____ Data shown

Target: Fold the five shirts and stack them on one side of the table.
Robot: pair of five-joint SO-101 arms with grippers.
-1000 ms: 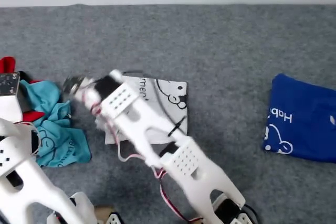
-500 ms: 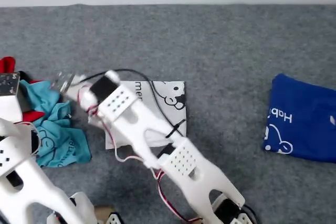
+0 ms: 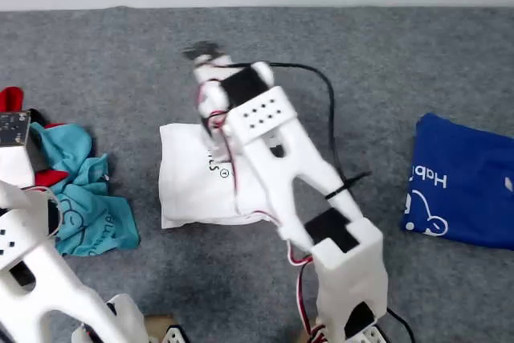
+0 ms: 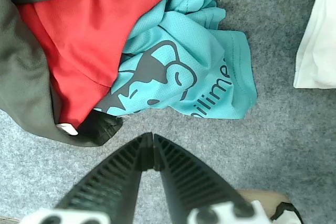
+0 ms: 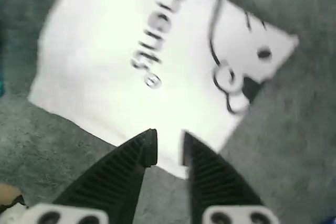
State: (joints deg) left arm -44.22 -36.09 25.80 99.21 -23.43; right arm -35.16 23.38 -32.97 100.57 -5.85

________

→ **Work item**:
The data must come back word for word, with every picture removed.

→ **Solution**:
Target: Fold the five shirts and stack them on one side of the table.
Robot: pair of five-joint SO-101 arms with grippers.
-1000 ms: 
-500 ms: 
+0 ms: 
+0 ms: 
+0 ms: 
State: (joints deg) left arm -44.22 -36.09 25.80 99.21 -23.43; right arm -35.16 23.38 -32.97 100.57 -5.85

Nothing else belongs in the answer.